The material is to be repeated exactly, from first line to last.

________________________________________

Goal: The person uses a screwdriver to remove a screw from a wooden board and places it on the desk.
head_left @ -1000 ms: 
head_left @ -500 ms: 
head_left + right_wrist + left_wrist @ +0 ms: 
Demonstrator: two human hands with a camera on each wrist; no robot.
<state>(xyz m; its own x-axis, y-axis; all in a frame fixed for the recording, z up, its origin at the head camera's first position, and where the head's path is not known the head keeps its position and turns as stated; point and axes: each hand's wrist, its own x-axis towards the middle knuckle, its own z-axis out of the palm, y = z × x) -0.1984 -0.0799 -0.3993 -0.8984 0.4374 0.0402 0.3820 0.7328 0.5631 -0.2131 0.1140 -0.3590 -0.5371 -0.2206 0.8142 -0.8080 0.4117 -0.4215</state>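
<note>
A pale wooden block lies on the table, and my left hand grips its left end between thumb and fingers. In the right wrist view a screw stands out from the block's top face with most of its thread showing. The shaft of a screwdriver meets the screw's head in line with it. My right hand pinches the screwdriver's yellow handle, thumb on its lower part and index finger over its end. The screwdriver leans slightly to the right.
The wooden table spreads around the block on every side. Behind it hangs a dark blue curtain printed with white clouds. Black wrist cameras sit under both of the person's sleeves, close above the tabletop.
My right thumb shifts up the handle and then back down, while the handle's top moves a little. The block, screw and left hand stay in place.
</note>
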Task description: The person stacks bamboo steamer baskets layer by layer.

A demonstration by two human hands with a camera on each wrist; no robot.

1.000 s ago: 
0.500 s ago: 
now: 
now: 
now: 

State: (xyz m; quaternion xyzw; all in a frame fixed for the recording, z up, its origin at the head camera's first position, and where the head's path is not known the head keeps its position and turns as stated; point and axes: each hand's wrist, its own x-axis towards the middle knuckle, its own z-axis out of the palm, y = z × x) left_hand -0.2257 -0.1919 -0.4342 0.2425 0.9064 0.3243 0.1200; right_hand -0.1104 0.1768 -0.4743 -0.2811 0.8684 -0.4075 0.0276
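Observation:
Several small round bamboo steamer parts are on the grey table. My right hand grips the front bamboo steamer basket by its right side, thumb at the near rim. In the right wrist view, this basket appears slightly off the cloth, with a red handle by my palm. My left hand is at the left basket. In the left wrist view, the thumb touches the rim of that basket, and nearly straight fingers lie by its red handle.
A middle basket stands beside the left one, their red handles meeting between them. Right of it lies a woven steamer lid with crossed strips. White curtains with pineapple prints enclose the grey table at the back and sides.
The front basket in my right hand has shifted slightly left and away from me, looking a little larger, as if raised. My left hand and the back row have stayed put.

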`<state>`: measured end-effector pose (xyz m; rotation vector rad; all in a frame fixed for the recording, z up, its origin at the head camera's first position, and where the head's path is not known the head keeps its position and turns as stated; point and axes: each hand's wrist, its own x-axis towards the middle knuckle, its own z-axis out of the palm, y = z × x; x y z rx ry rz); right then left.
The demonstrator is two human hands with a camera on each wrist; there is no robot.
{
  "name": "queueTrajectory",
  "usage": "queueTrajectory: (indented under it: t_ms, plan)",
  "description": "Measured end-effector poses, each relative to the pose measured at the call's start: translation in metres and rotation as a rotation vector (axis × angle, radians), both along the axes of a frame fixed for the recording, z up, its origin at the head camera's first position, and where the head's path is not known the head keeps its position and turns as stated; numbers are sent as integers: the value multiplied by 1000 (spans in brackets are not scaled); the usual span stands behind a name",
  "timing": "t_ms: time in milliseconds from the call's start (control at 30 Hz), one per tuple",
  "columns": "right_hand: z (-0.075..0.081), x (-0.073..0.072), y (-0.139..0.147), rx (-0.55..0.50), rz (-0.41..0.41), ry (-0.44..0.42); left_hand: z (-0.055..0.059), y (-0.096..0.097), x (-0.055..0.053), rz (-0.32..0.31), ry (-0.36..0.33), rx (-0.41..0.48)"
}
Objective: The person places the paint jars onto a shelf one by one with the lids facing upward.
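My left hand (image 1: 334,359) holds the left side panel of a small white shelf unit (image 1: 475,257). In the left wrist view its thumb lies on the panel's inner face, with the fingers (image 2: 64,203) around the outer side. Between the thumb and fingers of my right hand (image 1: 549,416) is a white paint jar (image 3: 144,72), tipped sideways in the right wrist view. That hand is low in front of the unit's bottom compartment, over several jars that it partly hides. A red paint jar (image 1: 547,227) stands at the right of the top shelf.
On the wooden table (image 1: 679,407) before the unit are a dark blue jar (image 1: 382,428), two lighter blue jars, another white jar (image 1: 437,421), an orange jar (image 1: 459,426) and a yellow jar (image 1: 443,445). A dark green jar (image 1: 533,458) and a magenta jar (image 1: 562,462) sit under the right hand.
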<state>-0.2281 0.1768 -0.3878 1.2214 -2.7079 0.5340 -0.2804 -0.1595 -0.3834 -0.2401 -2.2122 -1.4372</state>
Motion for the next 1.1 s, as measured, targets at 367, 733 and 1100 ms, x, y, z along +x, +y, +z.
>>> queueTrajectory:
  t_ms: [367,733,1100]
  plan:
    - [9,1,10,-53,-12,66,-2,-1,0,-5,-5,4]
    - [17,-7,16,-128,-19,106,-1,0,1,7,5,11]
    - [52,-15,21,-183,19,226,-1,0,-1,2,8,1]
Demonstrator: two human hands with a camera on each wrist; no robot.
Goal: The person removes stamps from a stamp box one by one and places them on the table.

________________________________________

WRITTEN SOLUTION ::
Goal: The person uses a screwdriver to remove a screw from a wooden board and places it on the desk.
head_left @ -1000 ms: 
head_left @ -500 ms: 
head_left + right_wrist + left_wrist @ +0 ms: 
Demonstrator: two human hands with a camera on each wrist; no robot.
<state>(xyz m; its own x-axis, y-axis; all in a frame fixed for the recording, z up, its origin at the head camera's first position, and where the head's path is not known the head keeps its position and turns as stated; point and axes: each hand's wrist, its own x-axis towards the middle knuckle, its own z-axis out of the palm, y = z × x) -0.1984 -0.0799 -0.3993 -0.8984 0.4374 0.0402 0.3820 0.7328 0.5631 -0.2131 0.1140 -0.3590 -0.5371 -0.2206 0.8142 -0.8080 0.4117 -0.4215</state>
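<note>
A pale wooden block lies on the table, and my left hand grips its left end between thumb and fingers. In the right wrist view a screw stands out from the block's top face with most of its thread showing. The shaft of a screwdriver meets the screw's head in line with it. My right hand pinches the screwdriver's yellow handle, thumb on its lower part and index finger over its end. The screwdriver leans slightly to the right.
The wooden table spreads around the block on every side. Behind it hangs a dark blue curtain printed with white clouds. Black wrist cameras sit under both of the person's sleeves, close above the tabletop.
My right thumb shifts up the handle and then back down, while the handle's top moves a little. The block, screw and left hand stay in place.
</note>
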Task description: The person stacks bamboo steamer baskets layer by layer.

A demonstration by two human hands with a camera on each wrist; no robot.

1.000 s ago: 
0.500 s ago: 
now: 
now: 
now: 

State: (xyz m; quaternion xyzw; all in a frame fixed for the recording, z up, its origin at the head camera's first position, and where the head's path is not known the head keeps its position and turns as stated; point and axes: each hand's wrist, its own x-axis towards the middle knuckle, its own z-axis out of the palm, y = z × x) left_hand -0.2257 -0.1919 -0.4342 0.2425 0.9064 0.3243 0.1200; right_hand -0.1104 0.1768 -0.4743 -0.2811 0.8684 -0.4075 0.0276
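Observation:
Several small round bamboo steamer parts are on the grey table. My right hand grips the front bamboo steamer basket by its right side, thumb at the near rim. In the right wrist view, this basket appears slightly off the cloth, with a red handle by my palm. My left hand is at the left basket. In the left wrist view, the thumb touches the rim of that basket, and nearly straight fingers lie by its red handle.
A middle basket stands beside the left one, their red handles meeting between them. Right of it lies a woven steamer lid with crossed strips. White curtains with pineapple prints enclose the grey table at the back and sides.
The front basket in my right hand has shifted slightly left and away from me, looking a little larger, as if raised. My left hand and the back row have stayed put.
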
`<state>`: measured end-effector pose (xyz m; rotation vector rad; all in a frame fixed for the recording, z up, its origin at the head camera's first position, and where the head's path is not known the head keeps its position and turns as stated; point and axes: each hand's wrist, its own x-axis towards the middle knuckle, its own z-axis out of the palm, y = z × x; x y z rx ry rz); right then left.
The demonstrator is two human hands with a camera on each wrist; there is no robot.
{
  "name": "queueTrajectory",
  "usage": "queueTrajectory: (indented under it: t_ms, plan)",
  "description": "Measured end-effector poses, each relative to the pose measured at the call's start: translation in metres and rotation as a rotation vector (axis × angle, radians), both along the axes of a frame fixed for the recording, z up, its origin at the head camera's first position, and where the head's path is not known the head keeps its position and turns as stated; numbers are sent as integers: the value multiplied by 1000 (spans in brackets are not scaled); the usual span stands behind a name",
  "timing": "t_ms: time in milliseconds from the call's start (control at 30 Hz), one per tuple",
  "columns": "right_hand: z (-0.075..0.081), x (-0.073..0.072), y (-0.139..0.147), rx (-0.55..0.50), rz (-0.41..0.41), ry (-0.44..0.42); left_hand: z (-0.055..0.059), y (-0.096..0.097), x (-0.055..0.053), rz (-0.32..0.31), ry (-0.36..0.33), rx (-0.41..0.48)"
}
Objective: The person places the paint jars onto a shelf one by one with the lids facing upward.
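My left hand (image 1: 334,359) holds the left side panel of a small white shelf unit (image 1: 475,257). In the left wrist view its thumb lies on the panel's inner face, with the fingers (image 2: 64,203) around the outer side. Between the thumb and fingers of my right hand (image 1: 549,416) is a white paint jar (image 3: 144,72), tipped sideways in the right wrist view. That hand is low in front of the unit's bottom compartment, over several jars that it partly hides. A red paint jar (image 1: 547,227) stands at the right of the top shelf.
On the wooden table (image 1: 679,407) before the unit are a dark blue jar (image 1: 382,428), two lighter blue jars, another white jar (image 1: 437,421), an orange jar (image 1: 459,426) and a yellow jar (image 1: 443,445). A dark green jar (image 1: 533,458) and a magenta jar (image 1: 562,462) sit under the right hand.
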<state>-0.2281 0.1768 -0.3878 1.2214 -2.7079 0.5340 -0.2804 -0.1595 -0.3834 -0.2401 -2.2122 -1.4372</state>
Motion for the next 1.1 s, as measured, targets at 367, 733 and 1100 ms, x, y, z along +x, +y, +z.
>>> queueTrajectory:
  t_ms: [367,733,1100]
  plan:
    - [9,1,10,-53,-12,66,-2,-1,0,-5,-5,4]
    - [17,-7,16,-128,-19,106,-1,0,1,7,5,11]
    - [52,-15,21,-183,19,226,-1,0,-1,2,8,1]
Demonstrator: two human hands with a camera on each wrist; no robot.
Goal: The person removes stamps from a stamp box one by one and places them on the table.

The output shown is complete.